Weder Frühpension noch Entschädigung
14 Anträge auf vorzeitigen Ruhestand prüft die Regierung noch. Mitte Juli reichten 31 Kumpel Klage gegen die Regierung ein, sie machen sie für die geringen Sicherheitsstandards der Mine verantwortlich und fordern 500.000 Dollar (350.700 Euro) Entschädigung pro Person. „Wir wollen, dass das, was wir in dieser Mine erdulden mussten, anerkannt wird“, sagte Bergarbeiter Luis Urzua.
Schwere Vorwürfe gegen Behörden
Die Bergleute werfen der staatlichen Geologie- und Minenbehörde vor, die Sicherheitsvorschriften in der Mine vor dem Unglück nicht überprüft zu haben. Der Bergarbeiter Claudio Yanez sagte, es habe bereits zuvor Unfälle in der Grube gegeben, und diese sei bereits einmal geschlossen worden. In den Jahren 2005 und 2007 habe es zudem zwei Todesfälle in der Mine gegeben.

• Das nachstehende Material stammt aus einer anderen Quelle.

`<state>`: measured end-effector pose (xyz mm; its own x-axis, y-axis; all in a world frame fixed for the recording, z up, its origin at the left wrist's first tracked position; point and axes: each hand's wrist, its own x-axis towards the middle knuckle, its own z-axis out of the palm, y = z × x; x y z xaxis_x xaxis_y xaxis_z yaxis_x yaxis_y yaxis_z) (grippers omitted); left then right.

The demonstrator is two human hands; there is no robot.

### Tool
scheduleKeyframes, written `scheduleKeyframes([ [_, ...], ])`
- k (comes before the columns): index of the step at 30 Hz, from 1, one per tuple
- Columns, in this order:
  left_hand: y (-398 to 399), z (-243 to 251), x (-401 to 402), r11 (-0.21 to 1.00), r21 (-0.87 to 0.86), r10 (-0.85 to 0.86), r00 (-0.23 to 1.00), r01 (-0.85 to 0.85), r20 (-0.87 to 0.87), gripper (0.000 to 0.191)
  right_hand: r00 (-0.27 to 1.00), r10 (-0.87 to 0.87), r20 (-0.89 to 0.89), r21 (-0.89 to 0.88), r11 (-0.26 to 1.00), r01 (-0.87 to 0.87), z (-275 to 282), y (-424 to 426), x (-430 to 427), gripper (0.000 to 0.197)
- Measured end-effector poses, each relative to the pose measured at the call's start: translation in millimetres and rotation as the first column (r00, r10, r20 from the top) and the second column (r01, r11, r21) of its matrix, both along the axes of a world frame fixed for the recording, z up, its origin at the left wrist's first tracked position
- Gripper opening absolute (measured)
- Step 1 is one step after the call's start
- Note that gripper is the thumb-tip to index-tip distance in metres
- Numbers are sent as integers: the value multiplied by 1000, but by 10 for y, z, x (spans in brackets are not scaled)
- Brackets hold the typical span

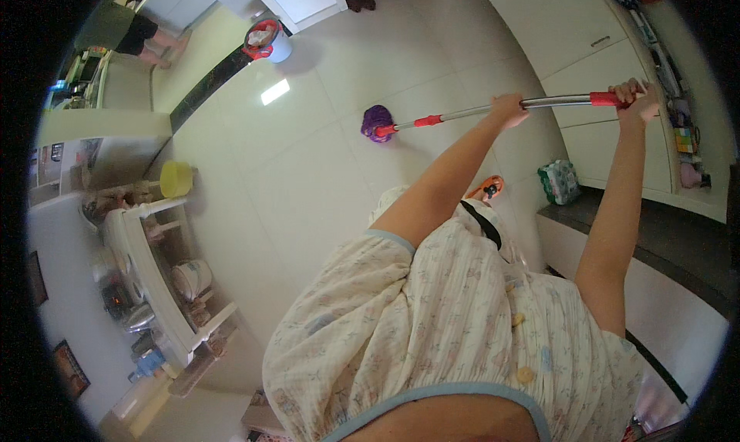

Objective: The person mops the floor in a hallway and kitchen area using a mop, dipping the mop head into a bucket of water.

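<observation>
A mop with a metal pole (468, 113) and red plastic fittings lies across the view at a slant. Its purple mop head (377, 123) rests on the pale tiled floor. My left hand (509, 110) is closed around the middle of the pole. Near the pole's upper end, my right hand (636, 100) grips the red handle (606, 98). An orange slipper (490, 188) shows on one foot, below the pole.
A lined trash bin (272, 41) stands by a dark floor strip. On the left are a yellow bucket (176, 179) and a white table (156, 280) with chairs. Cabinets (601, 83) and a plastic-wrapped pack (558, 182) stand right. Another person (130, 31) is at upper left.
</observation>
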<state>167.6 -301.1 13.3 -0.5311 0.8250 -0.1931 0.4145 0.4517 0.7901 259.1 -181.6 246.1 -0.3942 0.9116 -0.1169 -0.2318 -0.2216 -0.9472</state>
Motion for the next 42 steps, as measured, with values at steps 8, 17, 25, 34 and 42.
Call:
scheduleKeyframes([
  [8, -677, -728, -42, 996, -76, 28, 989, -39, -148, 22, 1000, 8, -3, -204, 979, -8, -932, -180, 44, 29],
  [17, -1679, -1223, -145, 958, -227, 140, 975, -177, -171, 21, 972, 224, -73, -436, 869, -234, -1582, -912, -75, 29],
  [25, -1700, -1368, 239, 932, -265, 238, 969, -249, -73, 24, 889, 402, -218, -362, 813, -456, -1862, -977, 402, 31],
  [34, -1383, -1472, 621, 814, -285, 508, 858, -507, -76, 52, 761, 588, -275, -172, 749, -640, -1510, -705, 631, 41],
  [42, -423, -983, 989, 691, 97, 721, 692, -716, -27, 23, 693, 694, -194, -39, 701, -712, -1054, -32, 905, 38],
])
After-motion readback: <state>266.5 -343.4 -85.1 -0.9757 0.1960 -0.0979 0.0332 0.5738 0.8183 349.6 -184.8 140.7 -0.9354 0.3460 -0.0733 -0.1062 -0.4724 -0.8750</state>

Heftige Kritik wurde auch am Minenbetreiber San Esteban geübt. Dieser habe gewusst, was bei der Mine alles falsch gemacht wurde, hieß es vonseiten des Kumpels Mario Sepulveda, der sich als Sprecher der 33 Bergleute etabliert hatte. Chilenische Medien hatten berichtet, dass die Bergleute am Tag des Unglücks am 5. August ungewöhnliche Geräusche unter Tage gehört hätten. Ihre Bitte, die Mine sofort verlassen zu dürfen, sei ihnen aber untersagt worden.
Zum Jahrestag am Freitag gedenken die Kumpel des Unglücks mit einem Gottesdienst in Copiapo.